> WORK TO COMPLETE: Any picture in the data below should be skipped, while every line is repeated exactly.

> DATA BLOCK:
/---
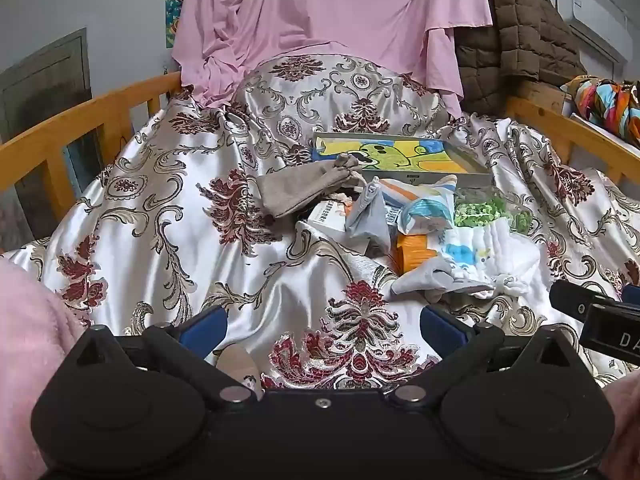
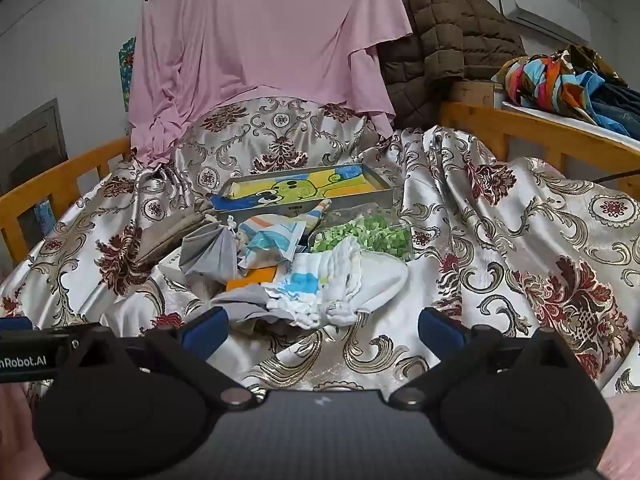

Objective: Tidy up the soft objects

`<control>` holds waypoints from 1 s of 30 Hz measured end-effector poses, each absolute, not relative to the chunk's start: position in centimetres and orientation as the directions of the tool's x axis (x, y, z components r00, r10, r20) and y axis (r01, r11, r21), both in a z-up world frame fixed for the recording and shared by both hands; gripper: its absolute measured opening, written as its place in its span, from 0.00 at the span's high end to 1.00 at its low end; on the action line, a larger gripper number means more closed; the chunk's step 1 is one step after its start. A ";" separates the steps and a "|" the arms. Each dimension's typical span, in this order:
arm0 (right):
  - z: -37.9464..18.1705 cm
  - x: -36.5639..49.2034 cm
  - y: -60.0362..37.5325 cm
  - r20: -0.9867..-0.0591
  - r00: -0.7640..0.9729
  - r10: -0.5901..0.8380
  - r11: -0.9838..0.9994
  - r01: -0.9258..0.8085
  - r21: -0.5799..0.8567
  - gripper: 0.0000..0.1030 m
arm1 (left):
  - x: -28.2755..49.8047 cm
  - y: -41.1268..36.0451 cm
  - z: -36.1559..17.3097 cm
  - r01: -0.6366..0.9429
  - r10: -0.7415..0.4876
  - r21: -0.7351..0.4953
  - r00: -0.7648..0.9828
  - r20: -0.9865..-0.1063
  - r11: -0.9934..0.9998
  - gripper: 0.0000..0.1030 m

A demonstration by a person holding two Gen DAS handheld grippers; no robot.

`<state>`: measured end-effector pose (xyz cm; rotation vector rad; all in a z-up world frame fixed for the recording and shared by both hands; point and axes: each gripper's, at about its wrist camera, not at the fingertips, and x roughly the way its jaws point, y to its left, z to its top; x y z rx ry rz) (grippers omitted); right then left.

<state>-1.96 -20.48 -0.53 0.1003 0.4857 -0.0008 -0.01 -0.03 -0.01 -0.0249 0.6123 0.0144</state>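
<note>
A heap of soft things lies on the satin floral bedspread point(image 1: 168, 208): a grey-brown drawstring pouch point(image 1: 304, 188) point(image 2: 168, 236), a grey cloth point(image 1: 370, 216) point(image 2: 212, 256), a blue-and-orange printed cloth point(image 1: 424, 204) point(image 2: 272, 240), a white gauze cloth with blue print point(image 1: 476, 256) point(image 2: 324, 280) and a green-patterned bag point(image 1: 492, 208) point(image 2: 360, 236). Behind them lies a shallow box with a green cartoon picture point(image 1: 396, 154) point(image 2: 300, 190). My left gripper point(image 1: 320, 328) is open over bare bedspread, short and left of the heap. My right gripper point(image 2: 322, 330) is open just before the white gauze cloth, holding nothing.
Orange wooden bed rails point(image 1: 80, 120) point(image 2: 540, 132) run along both sides. A pink sheet point(image 1: 320, 20) and a brown quilted blanket point(image 2: 440, 40) hang at the head. Colourful clothes point(image 2: 560, 76) lie on a shelf at the right. An orange box point(image 1: 412, 252) and white boxes sit under the heap.
</note>
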 end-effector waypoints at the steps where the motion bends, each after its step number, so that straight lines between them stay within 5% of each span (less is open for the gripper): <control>1: -0.5 -1.9 -20.5 -0.467 0.884 0.023 0.995 0.025 0.095 0.00 | 0.0 0.0 0.0 -0.020 0.006 -0.018 0.818 -0.575 1.000 0.01; 30: -0.7 -1.9 -20.4 -0.469 0.883 0.034 0.994 0.017 0.104 0.00 | 0.0 0.0 0.0 -0.021 0.008 -0.017 0.817 -0.576 1.000 0.01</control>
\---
> OUTPUT OF THE TASK:
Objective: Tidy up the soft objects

`<control>` holds waypoints from 1 s of 30 Hz measured end-effector poses, each absolute, not relative to the chunk's start: position in centimetres and orientation as the directions of the tool's x axis (x, y, z components r00, r10, r20) and y axis (r01, r11, r21), both in a z-up world frame fixed for the recording and shared by both hands; gripper: its absolute measured opening, written as its place in its span, from 0.00 at the span's high end to 1.00 at its low end; on the action line, a larger gripper number means more closed; the chunk's step 1 is one step after its start. A ";" separates the steps and a "|" the arms. Each dimension's typical span, in this order:
arm0 (right):
  - z: -37.9464..18.1705 cm
  - x: -36.5639..49.2034 cm
  - y: -60.0362..37.5325 cm
  - r20: -0.9867..-0.0591
  - r00: -0.7640..0.9729
  - r10: -0.5901..0.8380
  - r11: -0.9838..0.9994
  - r01: -0.9258..0.8085
  - r21: -0.5799..0.8567
  - gripper: 0.0000..0.1030 m
arm1 (left):
  - x: -28.2755..49.8047 cm
  - y: -41.1268..36.0451 cm
  - z: -36.1559..17.3097 cm
  - r01: -0.6366..0.9429
  - r10: -0.7415..0.4876
  - r21: -0.7351..0.4953
  - r00: -0.7648..0.9828
  - r20: -0.9865..-0.1063
  - r11: -0.9934..0.9998
  - gripper: 0.0000..0.1030 m

A demonstration by a person holding two Gen DAS handheld grippers; no robot.

`<state>`: measured end-effector pose (xyz cm; rotation vector rad; all in a z-up world frame fixed for the recording and shared by both hands; point and axes: each gripper's, at about its wrist camera, not at the fingertips, and x roughly the way its jaws point, y to its left, z to its top; x y z rx ry rz) (grippers omitted); right then left.

<state>-1.96 -20.48 -0.53 0.1003 0.4857 -0.0008 -0.01 -0.03 -0.01 -0.0249 0.6123 0.0144</state>
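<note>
A heap of soft things lies on the satin floral bedspread point(image 1: 168, 208): a grey-brown drawstring pouch point(image 1: 304, 188) point(image 2: 168, 236), a grey cloth point(image 1: 370, 216) point(image 2: 212, 256), a blue-and-orange printed cloth point(image 1: 424, 204) point(image 2: 272, 240), a white gauze cloth with blue print point(image 1: 476, 256) point(image 2: 324, 280) and a green-patterned bag point(image 1: 492, 208) point(image 2: 360, 236). Behind them lies a shallow box with a green cartoon picture point(image 1: 396, 154) point(image 2: 300, 190). My left gripper point(image 1: 320, 328) is open over bare bedspread, short and left of the heap. My right gripper point(image 2: 322, 330) is open just before the white gauze cloth, holding nothing.
Orange wooden bed rails point(image 1: 80, 120) point(image 2: 540, 132) run along both sides. A pink sheet point(image 1: 320, 20) and a brown quilted blanket point(image 2: 440, 40) hang at the head. Colourful clothes point(image 2: 560, 76) lie on a shelf at the right. An orange box point(image 1: 412, 252) and white boxes sit under the heap.
</note>
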 end-effector waypoints at the steps where the motion bends, each after its step number, so that straight lines between them stay within 5% of each span (less is open for the gripper): <control>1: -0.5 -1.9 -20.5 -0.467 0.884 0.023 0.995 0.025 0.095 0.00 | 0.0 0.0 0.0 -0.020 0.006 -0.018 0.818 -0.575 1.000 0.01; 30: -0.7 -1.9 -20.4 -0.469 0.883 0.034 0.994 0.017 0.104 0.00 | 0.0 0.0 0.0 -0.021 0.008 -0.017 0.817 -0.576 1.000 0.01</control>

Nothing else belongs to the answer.